### Directions for this task
From the line containing "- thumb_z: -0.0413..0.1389" down to the line containing "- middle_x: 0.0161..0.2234" in the records below, reproduce every line exactly, ends included, and omit all others.

[[ Given information, beginning ]]

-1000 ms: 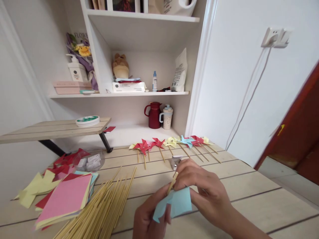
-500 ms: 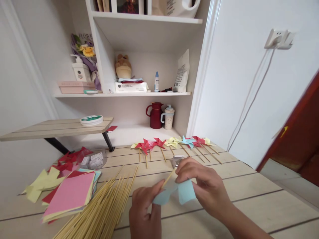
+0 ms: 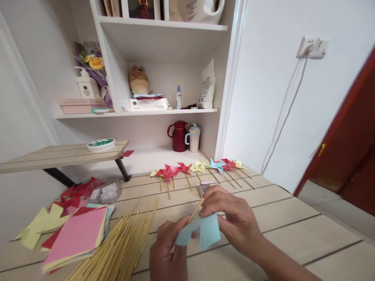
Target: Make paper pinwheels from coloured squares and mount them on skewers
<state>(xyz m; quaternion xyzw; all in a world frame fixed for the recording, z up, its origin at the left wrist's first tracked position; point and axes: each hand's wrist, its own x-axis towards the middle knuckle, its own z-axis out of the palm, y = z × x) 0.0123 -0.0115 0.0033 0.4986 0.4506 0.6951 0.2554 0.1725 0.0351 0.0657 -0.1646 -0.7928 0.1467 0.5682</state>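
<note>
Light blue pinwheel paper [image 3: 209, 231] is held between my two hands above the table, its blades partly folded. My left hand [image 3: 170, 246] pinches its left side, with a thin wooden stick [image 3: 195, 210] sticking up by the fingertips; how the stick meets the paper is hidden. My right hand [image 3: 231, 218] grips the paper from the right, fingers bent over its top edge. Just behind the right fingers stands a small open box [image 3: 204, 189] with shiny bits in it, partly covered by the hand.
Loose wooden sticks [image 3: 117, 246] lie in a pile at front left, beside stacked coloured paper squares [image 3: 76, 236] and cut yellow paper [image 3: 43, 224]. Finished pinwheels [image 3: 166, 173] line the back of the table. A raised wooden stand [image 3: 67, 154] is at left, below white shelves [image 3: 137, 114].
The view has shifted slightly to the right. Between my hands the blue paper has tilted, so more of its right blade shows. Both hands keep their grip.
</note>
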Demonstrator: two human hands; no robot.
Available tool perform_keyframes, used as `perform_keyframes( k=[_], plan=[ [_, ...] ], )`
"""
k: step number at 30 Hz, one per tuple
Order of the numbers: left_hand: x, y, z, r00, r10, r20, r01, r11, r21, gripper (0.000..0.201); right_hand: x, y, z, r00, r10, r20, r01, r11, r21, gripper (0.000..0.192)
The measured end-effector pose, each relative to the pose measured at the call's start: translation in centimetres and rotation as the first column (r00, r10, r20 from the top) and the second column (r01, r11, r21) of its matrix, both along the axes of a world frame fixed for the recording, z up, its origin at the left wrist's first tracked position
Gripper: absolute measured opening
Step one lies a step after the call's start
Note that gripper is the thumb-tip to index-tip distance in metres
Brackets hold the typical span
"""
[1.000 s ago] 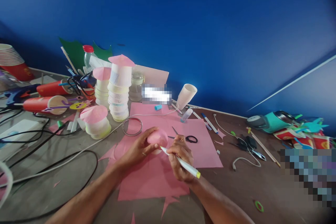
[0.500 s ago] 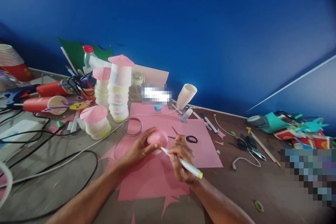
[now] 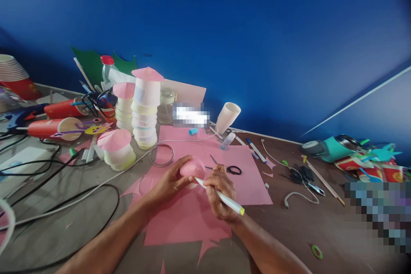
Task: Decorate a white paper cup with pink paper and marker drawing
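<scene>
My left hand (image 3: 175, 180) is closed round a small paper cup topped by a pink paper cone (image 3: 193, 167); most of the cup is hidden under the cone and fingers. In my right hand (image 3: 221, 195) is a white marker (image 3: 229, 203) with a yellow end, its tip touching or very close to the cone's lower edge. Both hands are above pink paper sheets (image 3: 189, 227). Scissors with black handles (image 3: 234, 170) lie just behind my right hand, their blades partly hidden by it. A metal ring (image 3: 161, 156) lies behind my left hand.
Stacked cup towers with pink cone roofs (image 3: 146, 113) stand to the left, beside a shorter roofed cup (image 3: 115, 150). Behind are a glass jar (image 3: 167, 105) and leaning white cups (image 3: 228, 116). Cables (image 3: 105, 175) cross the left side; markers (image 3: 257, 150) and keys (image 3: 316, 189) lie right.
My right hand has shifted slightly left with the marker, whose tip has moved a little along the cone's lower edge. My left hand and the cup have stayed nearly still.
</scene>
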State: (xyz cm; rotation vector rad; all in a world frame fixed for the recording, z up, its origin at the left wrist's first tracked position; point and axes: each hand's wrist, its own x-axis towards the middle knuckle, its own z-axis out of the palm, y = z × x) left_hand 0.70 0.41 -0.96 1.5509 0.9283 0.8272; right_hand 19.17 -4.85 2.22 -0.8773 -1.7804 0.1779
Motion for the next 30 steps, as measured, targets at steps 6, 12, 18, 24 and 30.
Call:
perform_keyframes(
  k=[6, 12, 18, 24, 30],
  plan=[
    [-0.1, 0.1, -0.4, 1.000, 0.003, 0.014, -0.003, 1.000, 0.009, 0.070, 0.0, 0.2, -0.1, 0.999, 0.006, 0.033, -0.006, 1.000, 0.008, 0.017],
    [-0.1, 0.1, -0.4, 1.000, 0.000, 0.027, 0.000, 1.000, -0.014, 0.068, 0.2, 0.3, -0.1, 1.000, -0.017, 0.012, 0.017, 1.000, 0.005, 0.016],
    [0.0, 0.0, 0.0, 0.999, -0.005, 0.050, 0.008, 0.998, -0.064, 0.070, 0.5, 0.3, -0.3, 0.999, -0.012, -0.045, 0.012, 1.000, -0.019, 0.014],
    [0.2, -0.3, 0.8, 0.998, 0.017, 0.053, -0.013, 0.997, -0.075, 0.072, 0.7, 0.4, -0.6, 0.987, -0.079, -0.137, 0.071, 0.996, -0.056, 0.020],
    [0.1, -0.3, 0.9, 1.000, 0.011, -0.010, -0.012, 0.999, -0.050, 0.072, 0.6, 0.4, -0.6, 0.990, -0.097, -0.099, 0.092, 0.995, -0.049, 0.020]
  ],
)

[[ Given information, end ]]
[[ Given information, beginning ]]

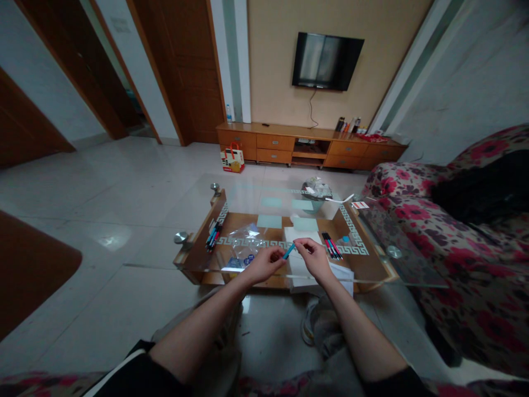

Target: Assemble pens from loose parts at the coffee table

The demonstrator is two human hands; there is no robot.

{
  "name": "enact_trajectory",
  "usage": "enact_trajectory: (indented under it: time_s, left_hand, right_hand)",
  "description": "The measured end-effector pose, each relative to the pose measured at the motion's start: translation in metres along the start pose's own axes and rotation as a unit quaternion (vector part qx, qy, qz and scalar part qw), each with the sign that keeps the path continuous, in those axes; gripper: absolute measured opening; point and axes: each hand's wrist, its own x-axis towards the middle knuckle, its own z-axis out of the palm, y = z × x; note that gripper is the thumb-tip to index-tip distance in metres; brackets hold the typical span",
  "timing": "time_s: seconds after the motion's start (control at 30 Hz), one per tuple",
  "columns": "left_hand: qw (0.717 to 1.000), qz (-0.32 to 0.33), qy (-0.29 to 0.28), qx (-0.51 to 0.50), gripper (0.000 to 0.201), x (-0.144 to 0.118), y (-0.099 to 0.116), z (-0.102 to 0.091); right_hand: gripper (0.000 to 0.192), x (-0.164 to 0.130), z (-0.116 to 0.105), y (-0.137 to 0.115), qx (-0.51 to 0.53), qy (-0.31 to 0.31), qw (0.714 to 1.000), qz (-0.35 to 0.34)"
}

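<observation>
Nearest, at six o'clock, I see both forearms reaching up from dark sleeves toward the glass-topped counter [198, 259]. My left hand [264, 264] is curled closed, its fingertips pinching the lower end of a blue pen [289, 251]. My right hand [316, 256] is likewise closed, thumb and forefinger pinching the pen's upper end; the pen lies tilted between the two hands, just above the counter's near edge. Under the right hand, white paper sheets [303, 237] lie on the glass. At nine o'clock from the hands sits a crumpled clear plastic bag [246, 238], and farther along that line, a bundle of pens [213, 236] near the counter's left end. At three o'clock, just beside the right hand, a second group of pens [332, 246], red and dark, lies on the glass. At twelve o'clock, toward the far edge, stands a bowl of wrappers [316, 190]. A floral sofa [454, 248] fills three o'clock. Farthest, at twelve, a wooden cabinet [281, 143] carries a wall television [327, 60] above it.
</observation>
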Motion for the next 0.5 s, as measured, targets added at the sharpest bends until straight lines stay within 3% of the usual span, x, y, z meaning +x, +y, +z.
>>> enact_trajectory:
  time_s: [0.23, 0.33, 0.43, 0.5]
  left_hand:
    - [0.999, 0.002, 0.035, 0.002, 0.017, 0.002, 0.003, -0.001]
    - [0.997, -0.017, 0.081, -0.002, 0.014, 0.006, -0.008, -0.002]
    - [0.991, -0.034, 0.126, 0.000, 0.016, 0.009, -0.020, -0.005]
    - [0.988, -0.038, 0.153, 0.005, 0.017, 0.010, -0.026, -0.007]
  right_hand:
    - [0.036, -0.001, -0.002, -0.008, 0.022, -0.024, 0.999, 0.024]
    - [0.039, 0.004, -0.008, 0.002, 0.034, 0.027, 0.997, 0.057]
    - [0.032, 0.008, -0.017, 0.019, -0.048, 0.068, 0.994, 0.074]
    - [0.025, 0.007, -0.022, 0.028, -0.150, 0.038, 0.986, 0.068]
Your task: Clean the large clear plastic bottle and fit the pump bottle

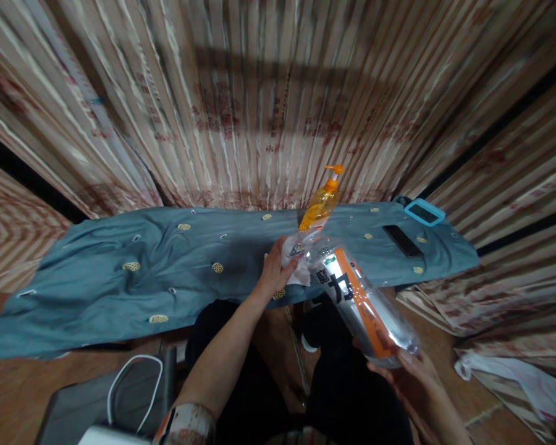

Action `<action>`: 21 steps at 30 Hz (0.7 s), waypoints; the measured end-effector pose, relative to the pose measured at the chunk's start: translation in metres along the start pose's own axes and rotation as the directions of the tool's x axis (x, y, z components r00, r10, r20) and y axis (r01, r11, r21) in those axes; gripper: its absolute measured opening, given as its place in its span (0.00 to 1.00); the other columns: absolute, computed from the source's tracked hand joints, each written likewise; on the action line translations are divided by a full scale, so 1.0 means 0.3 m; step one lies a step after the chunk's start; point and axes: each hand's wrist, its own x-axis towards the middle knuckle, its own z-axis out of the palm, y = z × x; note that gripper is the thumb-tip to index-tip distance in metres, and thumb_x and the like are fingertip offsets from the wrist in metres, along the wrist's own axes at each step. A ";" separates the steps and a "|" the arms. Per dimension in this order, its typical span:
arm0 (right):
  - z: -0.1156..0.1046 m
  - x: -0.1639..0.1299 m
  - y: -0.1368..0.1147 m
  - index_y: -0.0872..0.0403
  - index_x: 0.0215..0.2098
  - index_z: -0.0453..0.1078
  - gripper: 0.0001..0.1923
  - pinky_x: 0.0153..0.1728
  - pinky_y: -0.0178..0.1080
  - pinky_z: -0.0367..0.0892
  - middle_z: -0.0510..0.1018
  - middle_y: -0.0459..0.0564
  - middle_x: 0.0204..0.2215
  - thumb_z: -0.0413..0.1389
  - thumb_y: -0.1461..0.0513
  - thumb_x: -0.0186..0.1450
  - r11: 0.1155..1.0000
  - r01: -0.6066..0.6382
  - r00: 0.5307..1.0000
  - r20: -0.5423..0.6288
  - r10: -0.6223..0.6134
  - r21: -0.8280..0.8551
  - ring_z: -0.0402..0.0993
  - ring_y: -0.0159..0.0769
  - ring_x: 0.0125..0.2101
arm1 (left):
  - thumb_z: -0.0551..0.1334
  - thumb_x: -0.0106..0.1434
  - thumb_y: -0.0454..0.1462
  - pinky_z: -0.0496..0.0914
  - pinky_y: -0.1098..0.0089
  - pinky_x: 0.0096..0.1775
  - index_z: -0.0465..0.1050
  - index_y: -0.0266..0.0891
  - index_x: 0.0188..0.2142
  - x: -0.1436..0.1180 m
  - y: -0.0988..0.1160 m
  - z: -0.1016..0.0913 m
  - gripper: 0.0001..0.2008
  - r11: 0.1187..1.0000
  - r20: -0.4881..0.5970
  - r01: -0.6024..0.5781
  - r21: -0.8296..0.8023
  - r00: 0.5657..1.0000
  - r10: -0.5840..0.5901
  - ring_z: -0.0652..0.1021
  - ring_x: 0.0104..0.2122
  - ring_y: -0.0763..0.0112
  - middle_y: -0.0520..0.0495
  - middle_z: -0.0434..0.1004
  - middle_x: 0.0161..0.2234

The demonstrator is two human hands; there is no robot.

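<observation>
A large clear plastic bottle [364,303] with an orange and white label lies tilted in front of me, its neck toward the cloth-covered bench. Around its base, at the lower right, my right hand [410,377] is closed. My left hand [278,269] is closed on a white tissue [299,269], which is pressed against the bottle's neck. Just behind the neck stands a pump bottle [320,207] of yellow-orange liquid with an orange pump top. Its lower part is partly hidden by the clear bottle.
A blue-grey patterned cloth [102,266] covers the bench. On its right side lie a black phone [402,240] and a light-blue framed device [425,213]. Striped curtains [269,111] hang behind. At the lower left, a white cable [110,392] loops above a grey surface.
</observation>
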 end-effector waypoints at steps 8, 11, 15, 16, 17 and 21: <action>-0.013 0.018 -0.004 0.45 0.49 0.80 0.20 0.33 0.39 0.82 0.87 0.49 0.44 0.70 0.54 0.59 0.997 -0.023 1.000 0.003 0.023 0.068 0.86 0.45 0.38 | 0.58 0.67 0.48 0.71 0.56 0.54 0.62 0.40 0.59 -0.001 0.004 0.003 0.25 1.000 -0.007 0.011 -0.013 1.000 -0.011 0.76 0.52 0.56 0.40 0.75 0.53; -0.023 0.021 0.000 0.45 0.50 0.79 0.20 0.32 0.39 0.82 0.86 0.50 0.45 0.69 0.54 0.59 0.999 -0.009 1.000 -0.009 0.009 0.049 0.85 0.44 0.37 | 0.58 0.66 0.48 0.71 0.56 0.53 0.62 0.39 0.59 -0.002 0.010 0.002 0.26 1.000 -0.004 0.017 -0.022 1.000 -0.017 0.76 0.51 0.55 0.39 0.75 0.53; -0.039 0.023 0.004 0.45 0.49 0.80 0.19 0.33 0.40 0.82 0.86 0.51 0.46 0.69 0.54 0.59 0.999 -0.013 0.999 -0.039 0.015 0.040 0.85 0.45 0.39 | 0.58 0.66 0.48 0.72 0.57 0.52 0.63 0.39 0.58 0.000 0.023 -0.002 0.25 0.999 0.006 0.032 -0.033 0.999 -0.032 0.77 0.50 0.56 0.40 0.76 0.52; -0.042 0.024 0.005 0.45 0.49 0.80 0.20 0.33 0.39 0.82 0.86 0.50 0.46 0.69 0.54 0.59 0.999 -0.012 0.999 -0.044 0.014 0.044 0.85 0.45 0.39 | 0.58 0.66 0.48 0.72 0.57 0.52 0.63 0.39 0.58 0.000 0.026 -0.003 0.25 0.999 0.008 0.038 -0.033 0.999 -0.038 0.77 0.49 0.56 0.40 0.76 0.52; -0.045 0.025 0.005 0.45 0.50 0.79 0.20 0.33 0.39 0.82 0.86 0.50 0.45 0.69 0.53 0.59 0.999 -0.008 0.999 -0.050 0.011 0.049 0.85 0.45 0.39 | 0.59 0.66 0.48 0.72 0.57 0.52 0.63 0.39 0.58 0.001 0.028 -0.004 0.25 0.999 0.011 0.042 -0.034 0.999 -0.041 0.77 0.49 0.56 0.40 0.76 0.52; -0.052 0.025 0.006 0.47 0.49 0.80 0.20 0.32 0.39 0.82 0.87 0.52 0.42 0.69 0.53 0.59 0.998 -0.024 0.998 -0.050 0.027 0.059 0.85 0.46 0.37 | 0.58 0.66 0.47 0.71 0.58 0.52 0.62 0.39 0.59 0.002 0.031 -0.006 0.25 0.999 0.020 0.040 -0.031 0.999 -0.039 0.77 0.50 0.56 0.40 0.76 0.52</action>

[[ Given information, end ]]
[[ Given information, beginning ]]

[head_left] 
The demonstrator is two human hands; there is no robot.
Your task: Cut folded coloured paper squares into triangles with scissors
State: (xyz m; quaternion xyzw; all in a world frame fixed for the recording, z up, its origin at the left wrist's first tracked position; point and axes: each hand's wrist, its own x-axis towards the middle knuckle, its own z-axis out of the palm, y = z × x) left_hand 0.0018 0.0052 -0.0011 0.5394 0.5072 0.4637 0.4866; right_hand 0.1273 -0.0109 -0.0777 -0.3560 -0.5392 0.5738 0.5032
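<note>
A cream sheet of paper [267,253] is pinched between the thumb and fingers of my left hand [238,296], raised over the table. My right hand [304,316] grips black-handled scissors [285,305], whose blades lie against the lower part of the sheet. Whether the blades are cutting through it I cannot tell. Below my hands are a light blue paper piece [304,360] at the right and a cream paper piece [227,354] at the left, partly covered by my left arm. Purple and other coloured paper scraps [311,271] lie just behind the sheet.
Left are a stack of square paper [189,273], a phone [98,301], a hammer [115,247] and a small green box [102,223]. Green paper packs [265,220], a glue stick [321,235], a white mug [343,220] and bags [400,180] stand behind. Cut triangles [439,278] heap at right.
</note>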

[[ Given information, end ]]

### Output below
  - thumb_z: -0.0413..0.1389
  - thumb_y: -0.1461..0.0513
  - thumb_x: -0.0186..0.1450
  - r11: 0.1155..1.0000
  - r01: -0.6066..0.6382
  - r00: 0.5307..1.0000
  - r20: -0.5423..0.6288
  - r10: -0.6223..0.6134
  - r21: -0.8280..0.8551
  - ring_z: -0.0402..0.0993
  - ring_y: -0.0159..0.0769
  - ring_x: 0.0125..0.2101
arm1 (left):
  - thumb_z: -0.0551..0.1334
  - thumb_x: -0.0106..0.1434
  - thumb_y: -0.0454..0.1462
  - pinky_z: -0.0496..0.0914
  - pinky_y: -0.1098..0.0089
  - pinky_x: 0.0096..0.1775
  - index_z: -0.0465..0.1050
  - index_y: -0.0266..0.0891
  - index_x: 0.0188..0.2142
  - x: -0.1436..0.1180 m
  - y: -0.0988..0.1160 m
  - z: -0.1016..0.0913 m
  - gripper: 0.0001..0.2008
  - r11: 0.1187..1.0000
  - r20: -0.4881..0.5970
  - r01: -0.6024..0.5781
  - r21: -0.8296..0.8023
  - r00: 0.5657..1.0000
  - r10: -0.5840..0.5901
  - ring_z: -0.0652..0.1021
  - ring_x: 0.0104..0.2122
  - ring_y: -0.0763..0.0112
  - middle_y: -0.0520..0.0495
  - middle_z: -0.0434..0.1004
  - middle_x: 0.0161..0.2234

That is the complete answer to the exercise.